A Brief History Of: Robert Mugabe
There are few more strife-torn countries than Zimbabwe under Robert Mugabe. Inflation has soared past 100,000%; as many as 8 in 10 are unemployed; and in the lead-up to a June 27 runoff election, Mugabe loyalists violently attacked opposition figures, while the 84-year-old President vowed that "only God" could remove him from power.
But it wasn't long ago that Mugabe was considered one of Africa's brightest postcolonial hopes. As recently as in 1994, Britain awarded him a knighthood. Mugabe was imprisoned from 1964 to 1975 for opposing white rule in the former British colony of Southern Rhodesia and later led its independence movement, becoming Prime Minister of the newly named Zimbabwe in 1980. In his first two years, he built schools, clinics and roads and promoted peace. "Yesterday I fought you as an enemy, today you have become a friend and ally," he said then.

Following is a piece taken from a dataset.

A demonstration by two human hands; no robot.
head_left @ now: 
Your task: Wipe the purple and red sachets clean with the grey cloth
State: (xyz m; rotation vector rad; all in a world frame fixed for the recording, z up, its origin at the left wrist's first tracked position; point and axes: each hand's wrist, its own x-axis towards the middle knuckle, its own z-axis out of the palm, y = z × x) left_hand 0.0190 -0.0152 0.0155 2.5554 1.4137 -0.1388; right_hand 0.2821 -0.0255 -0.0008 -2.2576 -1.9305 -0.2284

Yet, as he gained power, he grew intolerant of opposition. In the early 1980s, Mugabe's special forces massacred some 20,000 Ndebele tribespeople who supported a rival. He spent lavishly on houses, cars and military operations, sending thousands of troops to the Democratic Republic of Congo in 1998 for a costly anti-rebel campaign. In 2000 he encouraged the seizure of land from white farmers--a move which, combined with a drought, caused drastic food shortages. Meanwhile, Mugabe painted himself as Africa's champion, calling Western nations "neocolonialists" striving to "keep us as slaves in our own country." Even as the U.N. condemned the political violence and the U.K. revoked his knighthood, Mugabe remained aloof. "He's not unaware of the fact that Zimbabwe's in chaos," says Robert Rotberg, director of the Program on Intrastate Conflict at Harvard's Kennedy School. "He doesn't care."